NSA Whistleblower Explains How The NSA Is Collecting Data On All Of You (And He's Sorry About It)

by Mike Masnick
Techdirt
Aug. 29, 2012

Last year, in writing about the US government's vindictive lawsuit against whistleblower and former NSA employee Thomas Drake, we also talked about William Binney -- another ex-NSA employee and whistleblower (who was also raided by the feds, though they failed to find anything they could pin on him in a lawsuit). Binney is the mathematical genius behind one of the key algorithms the NSA is using to track everyone. Here's what the New Yorker said about Binner over a year ago:
Binney expressed terrible remorse over the way some of his algorithms were used after 9/11. ThinThread, the "little program" that he invented to track enemies outside the U.S., "got twisted," and was used for both foreign and domestic spying: "I should apologize to the American people. It's violated everyone's rights. It can be used to eavesdrop on the whole world."
Now, the NY Times has something of a following, including a short documentary feature about Binney and his whistleblowing over the NSA's domestic spying. It's really worth watching as it very simply highlights how vast the domestic spying effort is, however powerful it can be -- and also how the NSA dances around the fact that it's not allowed to spy on Americans. They claim that as long as they're not actually looking at the content they record and store directly, it's just collecting the info and not actually spying on people. That is, they think that acquiring all this data is fine, so long as they don't directly query the info. But... as Binney explains, his algorithms (which have likely been updated quite a bit) can still go through all this info and build basic "profiles" of just about anyone. It's really worth watching, if only to wonder how anyone thinks this is acceptable.

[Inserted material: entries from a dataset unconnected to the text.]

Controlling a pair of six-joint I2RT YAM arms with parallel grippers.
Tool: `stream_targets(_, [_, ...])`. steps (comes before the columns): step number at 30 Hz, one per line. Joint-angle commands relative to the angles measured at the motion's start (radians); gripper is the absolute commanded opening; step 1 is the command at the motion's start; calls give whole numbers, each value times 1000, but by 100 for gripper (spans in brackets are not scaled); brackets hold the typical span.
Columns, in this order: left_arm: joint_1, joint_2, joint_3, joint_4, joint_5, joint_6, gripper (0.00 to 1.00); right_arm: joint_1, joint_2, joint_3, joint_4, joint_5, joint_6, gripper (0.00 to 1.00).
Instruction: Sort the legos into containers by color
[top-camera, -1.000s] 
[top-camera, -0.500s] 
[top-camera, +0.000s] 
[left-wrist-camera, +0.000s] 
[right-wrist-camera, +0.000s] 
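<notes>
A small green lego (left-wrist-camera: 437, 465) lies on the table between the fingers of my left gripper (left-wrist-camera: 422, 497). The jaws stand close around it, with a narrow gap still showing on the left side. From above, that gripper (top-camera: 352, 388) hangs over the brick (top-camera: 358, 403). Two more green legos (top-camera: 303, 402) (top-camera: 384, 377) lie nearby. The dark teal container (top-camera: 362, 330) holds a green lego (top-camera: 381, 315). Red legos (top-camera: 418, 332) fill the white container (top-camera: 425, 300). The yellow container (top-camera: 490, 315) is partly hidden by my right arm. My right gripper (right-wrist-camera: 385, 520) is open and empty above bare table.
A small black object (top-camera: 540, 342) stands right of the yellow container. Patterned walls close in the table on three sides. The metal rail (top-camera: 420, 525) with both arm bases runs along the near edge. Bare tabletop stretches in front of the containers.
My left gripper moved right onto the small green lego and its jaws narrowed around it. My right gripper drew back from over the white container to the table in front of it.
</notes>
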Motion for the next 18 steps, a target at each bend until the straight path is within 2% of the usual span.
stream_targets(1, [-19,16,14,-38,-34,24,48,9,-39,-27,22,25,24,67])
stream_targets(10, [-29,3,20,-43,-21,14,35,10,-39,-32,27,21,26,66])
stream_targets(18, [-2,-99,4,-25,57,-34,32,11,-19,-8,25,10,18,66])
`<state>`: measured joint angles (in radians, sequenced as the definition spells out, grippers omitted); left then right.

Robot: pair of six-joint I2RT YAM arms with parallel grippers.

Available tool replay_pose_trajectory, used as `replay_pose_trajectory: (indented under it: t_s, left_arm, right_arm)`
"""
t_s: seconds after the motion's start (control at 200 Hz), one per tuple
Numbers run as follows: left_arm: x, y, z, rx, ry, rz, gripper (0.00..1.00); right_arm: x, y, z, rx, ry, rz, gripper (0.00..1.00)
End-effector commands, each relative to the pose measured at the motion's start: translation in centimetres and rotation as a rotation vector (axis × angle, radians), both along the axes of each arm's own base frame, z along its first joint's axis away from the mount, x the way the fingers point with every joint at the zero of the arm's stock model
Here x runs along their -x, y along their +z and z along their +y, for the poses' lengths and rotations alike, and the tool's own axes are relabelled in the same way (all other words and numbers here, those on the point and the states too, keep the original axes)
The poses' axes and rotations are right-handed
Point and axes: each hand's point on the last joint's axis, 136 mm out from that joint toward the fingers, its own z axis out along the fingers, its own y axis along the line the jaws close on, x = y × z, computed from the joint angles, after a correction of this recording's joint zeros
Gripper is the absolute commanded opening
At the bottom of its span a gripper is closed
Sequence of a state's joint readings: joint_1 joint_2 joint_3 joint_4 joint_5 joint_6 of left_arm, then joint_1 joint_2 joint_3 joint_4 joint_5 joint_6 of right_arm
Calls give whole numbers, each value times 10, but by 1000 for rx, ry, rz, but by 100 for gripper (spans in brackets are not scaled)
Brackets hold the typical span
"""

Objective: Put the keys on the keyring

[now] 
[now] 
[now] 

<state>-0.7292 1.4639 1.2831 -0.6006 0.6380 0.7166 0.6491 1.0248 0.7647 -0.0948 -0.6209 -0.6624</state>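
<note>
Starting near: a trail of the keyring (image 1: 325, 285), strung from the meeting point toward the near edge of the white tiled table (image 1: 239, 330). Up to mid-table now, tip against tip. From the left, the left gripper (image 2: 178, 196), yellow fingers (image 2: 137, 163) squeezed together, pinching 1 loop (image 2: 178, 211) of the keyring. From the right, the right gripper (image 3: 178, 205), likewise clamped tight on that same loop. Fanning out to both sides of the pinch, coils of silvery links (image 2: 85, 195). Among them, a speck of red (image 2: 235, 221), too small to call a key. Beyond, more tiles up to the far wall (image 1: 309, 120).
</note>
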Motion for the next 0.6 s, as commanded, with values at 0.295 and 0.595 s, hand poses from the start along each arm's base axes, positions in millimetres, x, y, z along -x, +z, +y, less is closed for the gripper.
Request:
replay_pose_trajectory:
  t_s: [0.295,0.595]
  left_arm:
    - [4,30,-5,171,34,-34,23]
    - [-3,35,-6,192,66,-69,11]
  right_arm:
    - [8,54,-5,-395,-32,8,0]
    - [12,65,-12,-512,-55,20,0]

I'd embed the video here, except the geniuses over at the NY Times seem to have not figured out how to allow embeds with their video player.

The documentary was put together by Laura Poitras, who notes that thanks to some over-aggressive surveillance she, too, is on a "watch-list," thanks to a documentary she did about Iraq.
I have been detained at the border more than 40 times. Once, in 2011, when I was stopped at John F. Kennedy International Airport in New York and asserted my First Amendment right not to answer questions about my work, the border agent replied, “If you don’t answer our questions, we’ll find our answers on your electronics.”’ As a filmmaker and journalist entrusted to protect the people who share information with me, it is becoming increasingly difficult for me to work in the United States. Although I take every effort to secure my material, I know the N.S.A. has technical abilities that are nearly impossible to defend against if you are targeted.
All of this attention, by the way, is to question why Congress is so intent on re-authorizing the FISA Amendments Act (FAA) which is what gives the NSA a pass on much of this spying, thanks to a "secret interpretation" of the law, which the public is not allowed to even know about. If this sounds like the sort of thing that shouldn't be allowed in a free and open society, you're just beginning to grasp the problem.